## Assigned task
In the records below, reproduce exactly the lines from the one containing "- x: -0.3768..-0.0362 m" through the one containing "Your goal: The", both included, and omit the pictures.

───── Records provided

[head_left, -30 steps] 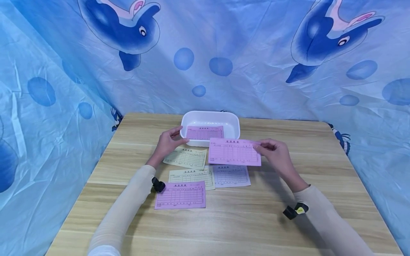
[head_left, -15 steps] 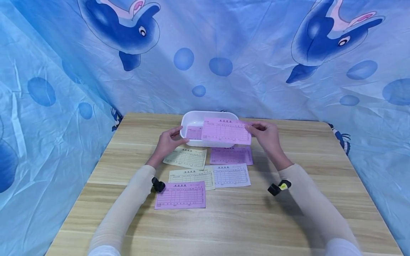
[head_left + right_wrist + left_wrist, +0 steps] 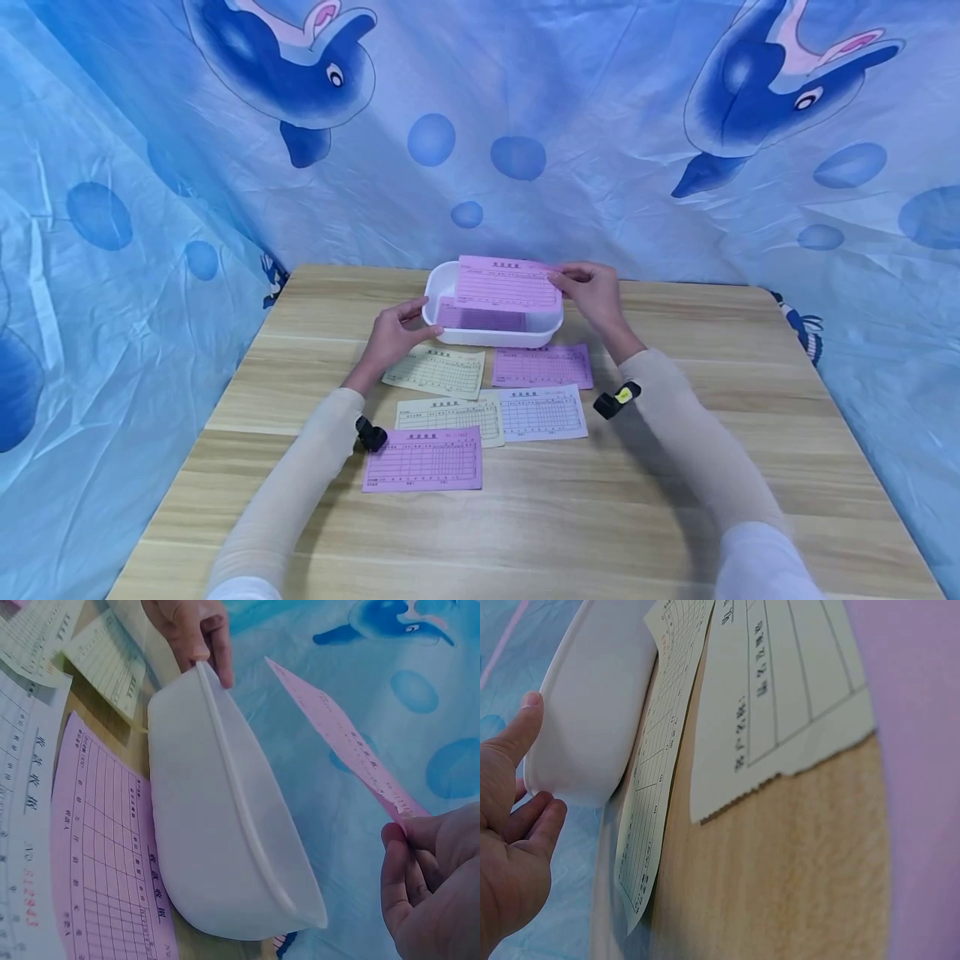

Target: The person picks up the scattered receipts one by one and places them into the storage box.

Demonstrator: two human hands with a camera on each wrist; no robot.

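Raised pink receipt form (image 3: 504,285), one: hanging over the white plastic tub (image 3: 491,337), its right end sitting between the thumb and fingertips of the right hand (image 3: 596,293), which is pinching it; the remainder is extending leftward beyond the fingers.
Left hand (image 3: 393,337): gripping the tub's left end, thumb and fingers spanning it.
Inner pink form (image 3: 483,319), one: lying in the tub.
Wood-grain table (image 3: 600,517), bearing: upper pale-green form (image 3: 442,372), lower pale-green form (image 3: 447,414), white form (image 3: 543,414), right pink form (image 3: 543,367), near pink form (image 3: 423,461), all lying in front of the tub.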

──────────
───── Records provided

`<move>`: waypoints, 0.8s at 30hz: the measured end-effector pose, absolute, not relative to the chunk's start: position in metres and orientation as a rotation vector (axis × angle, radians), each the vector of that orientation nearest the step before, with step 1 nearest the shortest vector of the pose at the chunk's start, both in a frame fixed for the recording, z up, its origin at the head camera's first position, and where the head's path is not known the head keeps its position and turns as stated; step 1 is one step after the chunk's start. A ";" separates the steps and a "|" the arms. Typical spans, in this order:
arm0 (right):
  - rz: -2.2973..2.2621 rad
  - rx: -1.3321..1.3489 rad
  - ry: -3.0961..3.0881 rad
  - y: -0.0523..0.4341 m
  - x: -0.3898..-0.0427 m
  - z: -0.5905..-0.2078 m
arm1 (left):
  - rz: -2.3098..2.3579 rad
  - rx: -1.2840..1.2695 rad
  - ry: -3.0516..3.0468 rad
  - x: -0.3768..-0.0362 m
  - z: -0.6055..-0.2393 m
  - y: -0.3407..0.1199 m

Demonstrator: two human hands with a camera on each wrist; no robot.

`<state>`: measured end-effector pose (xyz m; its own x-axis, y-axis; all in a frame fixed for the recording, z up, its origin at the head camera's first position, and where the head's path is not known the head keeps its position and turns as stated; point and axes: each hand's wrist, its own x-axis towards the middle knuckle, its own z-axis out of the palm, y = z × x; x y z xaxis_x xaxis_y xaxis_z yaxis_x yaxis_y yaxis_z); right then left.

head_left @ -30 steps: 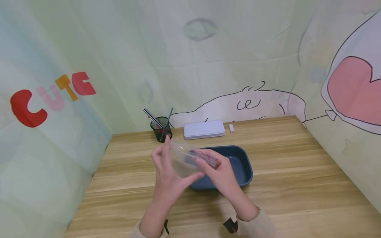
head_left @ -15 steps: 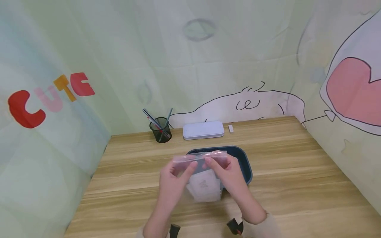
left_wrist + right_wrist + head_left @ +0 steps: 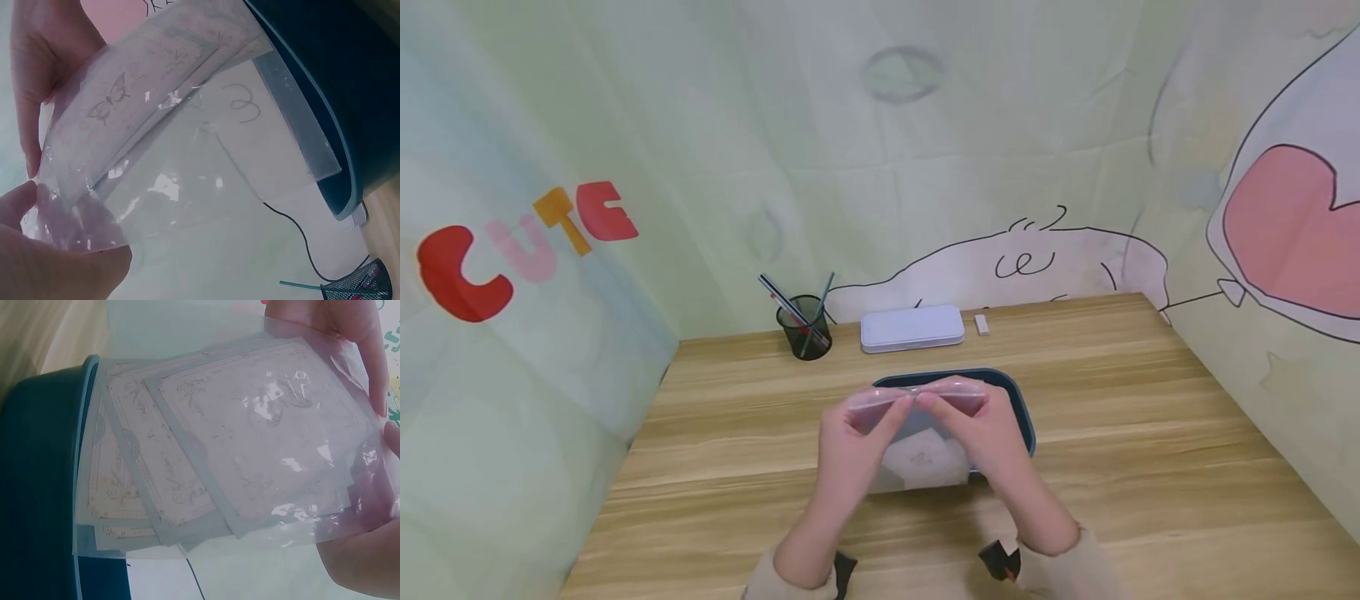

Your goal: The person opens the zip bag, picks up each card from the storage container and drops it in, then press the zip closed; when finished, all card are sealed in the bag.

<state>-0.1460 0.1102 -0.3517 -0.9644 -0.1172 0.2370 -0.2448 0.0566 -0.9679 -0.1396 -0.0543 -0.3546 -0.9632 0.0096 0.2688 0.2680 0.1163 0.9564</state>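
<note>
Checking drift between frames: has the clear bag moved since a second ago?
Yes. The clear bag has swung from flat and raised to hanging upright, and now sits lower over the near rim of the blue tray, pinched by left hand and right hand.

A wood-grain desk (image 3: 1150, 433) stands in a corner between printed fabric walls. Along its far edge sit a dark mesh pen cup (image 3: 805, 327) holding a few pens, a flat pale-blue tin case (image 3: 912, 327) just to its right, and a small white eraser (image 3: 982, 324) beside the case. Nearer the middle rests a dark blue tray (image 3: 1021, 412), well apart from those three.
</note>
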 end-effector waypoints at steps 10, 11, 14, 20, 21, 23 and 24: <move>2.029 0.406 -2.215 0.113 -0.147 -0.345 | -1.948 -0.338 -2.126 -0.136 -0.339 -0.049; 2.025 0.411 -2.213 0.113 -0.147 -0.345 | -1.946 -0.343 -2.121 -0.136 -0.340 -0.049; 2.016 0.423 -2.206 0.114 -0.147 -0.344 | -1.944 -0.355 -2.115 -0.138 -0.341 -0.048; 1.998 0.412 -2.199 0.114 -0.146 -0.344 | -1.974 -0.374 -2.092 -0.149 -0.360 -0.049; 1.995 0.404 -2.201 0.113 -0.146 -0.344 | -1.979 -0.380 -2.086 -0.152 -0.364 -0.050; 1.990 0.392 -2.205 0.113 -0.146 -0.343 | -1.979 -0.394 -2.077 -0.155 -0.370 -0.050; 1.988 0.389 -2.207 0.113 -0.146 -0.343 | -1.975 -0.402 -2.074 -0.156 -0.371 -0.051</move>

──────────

## Solution to the problem
  - x: -0.3768..-0.0362 m
  - z: -0.6055..-0.2393 m
  - y: -0.3407..0.1199 m

Demonstrator: two human hands with a camera on each wrist; no robot.

`<state>`: measured end-effector pose (xyz m; its own x-axis, y-axis; all in a frame fixed for the recording, z up, its origin at the head camera's first position, and where the head's path is not known the head keeps its position and turns as stated; point and axes: each hand's wrist, its own x-axis towards the middle knuckle, its own z-axis out of the palm, y = z × x; x y z xaxis_x xaxis_y xaxis_z yaxis_x yaxis_y yaxis_z); right then left.

head_left @ -30 steps: 
head_left @ -15 steps: 
left_wrist + right_wrist + head_left @ +0 steps: 

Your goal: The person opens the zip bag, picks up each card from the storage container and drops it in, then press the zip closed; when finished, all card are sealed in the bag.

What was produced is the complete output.